Houston's historic clock tower gets new life: Market Square Park to be awash in computer chimes
Bell towers, the type that anchor public spaces, used to perform a vital everyday function. In addition to signaling the time of day, the tolling of the bells served as a call to worship, marked special occasions such as weddings and funerals, even indicated that danger may be looming ahead.
But with the advent of personal timepieces and cellphones, the role of the bell tower no longer has practical relevance, although it may still retain historical nostalgia of times gone by.
When media sculptor and installation artist Jo Ann Fleischhauer was approached by the Houston Arts Alliance and the Blaffer Art Museum to execute a project that would activate an unused space — a project that followed along the same lines as Blaffer's partnership with collector Jim Petersen in Window into Houston — the Louis and Annie Friedman Clock Tower that overlooks Market Square Park, located on the corner of Travis Street and Congress Avenue, posed an interesting dilemma.
"The more I looked at the bell tower — standing there, idle, in disrepair, as people buzzed by, some stopped to notice it, others didn't even know it was there in the first place — I felt there was an inner dialogue that needed to be explored through art," Fleischhauer says.

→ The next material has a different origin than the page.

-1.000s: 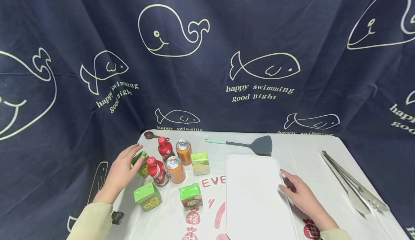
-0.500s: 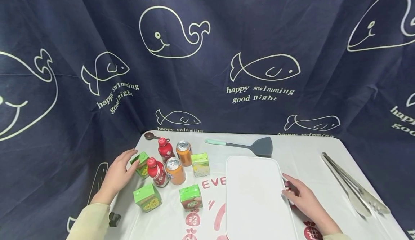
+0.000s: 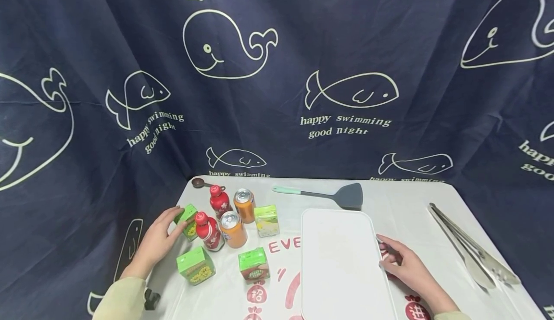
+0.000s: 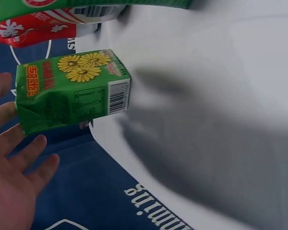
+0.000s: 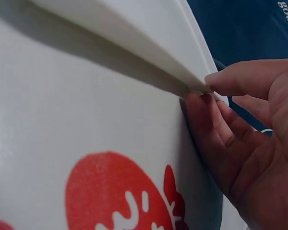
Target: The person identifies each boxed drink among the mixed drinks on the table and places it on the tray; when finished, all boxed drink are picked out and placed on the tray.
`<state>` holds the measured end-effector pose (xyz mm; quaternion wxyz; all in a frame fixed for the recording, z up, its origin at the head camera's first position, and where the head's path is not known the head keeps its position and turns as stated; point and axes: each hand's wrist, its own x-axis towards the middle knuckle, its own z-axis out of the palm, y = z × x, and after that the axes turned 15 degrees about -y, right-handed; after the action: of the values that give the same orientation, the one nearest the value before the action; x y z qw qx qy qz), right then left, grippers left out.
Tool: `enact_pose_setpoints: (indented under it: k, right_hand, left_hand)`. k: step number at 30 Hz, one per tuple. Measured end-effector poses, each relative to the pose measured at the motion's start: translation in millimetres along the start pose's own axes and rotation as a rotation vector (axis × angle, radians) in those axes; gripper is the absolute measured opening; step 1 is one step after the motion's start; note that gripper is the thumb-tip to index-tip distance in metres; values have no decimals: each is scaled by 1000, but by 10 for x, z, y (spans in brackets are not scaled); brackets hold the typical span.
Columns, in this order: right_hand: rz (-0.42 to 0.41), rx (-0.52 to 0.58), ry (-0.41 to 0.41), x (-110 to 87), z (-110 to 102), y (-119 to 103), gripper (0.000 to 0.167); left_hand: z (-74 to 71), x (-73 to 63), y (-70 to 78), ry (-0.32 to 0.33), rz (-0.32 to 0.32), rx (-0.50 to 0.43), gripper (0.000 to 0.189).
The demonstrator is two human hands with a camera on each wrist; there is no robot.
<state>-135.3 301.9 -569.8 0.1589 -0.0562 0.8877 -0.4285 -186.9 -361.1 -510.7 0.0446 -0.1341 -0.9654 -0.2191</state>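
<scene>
My left hand point(image 3: 157, 239) is beside a green drink carton point(image 3: 188, 222) with yellow flowers at the table's left edge. In the left wrist view the fingers point(image 4: 31, 155) spread loosely around the near end of this carton point(image 4: 72, 91); whether any touch it is hard to tell. On the other side, my right hand point(image 3: 407, 264) pinches the right rim of a white rectangular tray point(image 3: 344, 262) between thumb and fingers. The right wrist view shows those fingertips point(image 5: 199, 103) at the tray's edge point(image 5: 149, 52), and a gap under it.
Red bottles point(image 3: 209, 231), orange cans point(image 3: 233, 228) and other green cartons point(image 3: 196, 264) stand close together on the left. A spatula point(image 3: 348, 196) and a brown measuring spoon point(image 3: 199, 182) lie at the back, metal tongs point(image 3: 472, 248) at the right. A dark patterned curtain point(image 3: 277, 94) surrounds the table.
The left hand has drawn back from over the carton to its near left side. The right hand has slid slightly toward me along the tray's rim, its thumb shifting outward.
</scene>
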Motion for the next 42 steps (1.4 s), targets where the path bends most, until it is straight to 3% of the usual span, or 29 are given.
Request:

Fleischhauer's What Time Is It? documents that conversation. The installation debuts on Saturday alongside a performance by contemporary music presenter Musiqa that includes the world premiere of an electronic music score by Musiqa artistic director Anthony K. Brandt and electroacoustic specialist Chapman Welch.
Houston History
"I needed to find a way to liberate the clock tower from mere function. Something that would compel passersby to stop, think, meditate, contemplate the different meanings and implications of the concept of time."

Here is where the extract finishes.